Exercise: Say how many lines below contain the word "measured". The number is the entire reply.

Data section:
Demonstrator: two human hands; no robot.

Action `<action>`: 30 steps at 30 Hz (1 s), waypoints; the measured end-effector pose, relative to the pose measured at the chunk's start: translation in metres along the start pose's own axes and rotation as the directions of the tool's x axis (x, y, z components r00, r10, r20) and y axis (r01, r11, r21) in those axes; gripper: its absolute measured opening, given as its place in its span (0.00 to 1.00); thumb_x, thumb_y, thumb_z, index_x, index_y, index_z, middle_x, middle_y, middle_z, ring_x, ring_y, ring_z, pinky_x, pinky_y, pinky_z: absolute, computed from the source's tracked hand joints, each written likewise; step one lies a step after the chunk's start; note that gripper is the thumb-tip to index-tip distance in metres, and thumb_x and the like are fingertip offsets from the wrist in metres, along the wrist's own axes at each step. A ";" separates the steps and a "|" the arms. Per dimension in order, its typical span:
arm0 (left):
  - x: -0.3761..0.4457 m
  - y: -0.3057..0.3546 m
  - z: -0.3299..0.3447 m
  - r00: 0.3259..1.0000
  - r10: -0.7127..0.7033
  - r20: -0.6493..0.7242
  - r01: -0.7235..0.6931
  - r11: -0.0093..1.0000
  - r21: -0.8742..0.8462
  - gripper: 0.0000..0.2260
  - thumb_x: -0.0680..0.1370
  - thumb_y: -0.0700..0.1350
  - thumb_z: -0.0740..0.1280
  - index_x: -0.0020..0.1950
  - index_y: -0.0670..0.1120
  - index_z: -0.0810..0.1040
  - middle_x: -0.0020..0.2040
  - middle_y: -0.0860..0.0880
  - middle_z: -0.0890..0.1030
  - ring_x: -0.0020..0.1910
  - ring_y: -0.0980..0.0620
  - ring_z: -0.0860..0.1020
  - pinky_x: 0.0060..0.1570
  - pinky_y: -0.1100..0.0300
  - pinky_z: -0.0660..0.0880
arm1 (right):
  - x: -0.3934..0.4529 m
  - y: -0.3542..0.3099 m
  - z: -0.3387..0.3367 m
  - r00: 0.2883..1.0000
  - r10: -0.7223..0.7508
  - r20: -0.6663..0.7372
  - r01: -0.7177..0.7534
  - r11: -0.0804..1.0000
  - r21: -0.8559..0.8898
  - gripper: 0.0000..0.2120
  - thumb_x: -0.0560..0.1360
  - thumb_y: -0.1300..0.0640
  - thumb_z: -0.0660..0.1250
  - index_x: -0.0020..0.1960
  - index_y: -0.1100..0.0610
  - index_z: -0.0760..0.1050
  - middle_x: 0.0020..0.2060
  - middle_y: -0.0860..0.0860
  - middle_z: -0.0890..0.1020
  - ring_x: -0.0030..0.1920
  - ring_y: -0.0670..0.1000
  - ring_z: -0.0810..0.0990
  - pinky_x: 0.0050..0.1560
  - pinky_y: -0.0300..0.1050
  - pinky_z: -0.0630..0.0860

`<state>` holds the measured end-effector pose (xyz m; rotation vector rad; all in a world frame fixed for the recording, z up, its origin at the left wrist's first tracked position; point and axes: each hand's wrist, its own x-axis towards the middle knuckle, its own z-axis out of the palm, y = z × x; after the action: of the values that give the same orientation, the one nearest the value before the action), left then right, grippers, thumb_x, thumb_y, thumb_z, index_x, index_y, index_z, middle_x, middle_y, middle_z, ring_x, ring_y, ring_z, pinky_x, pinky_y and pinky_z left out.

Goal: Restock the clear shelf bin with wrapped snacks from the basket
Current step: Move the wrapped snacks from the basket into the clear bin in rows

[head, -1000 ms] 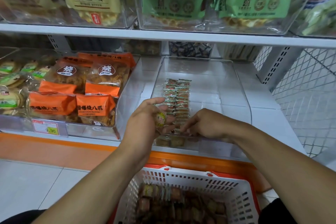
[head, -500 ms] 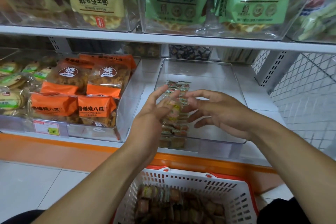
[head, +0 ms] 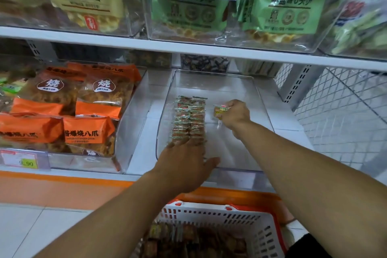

Expected output: 2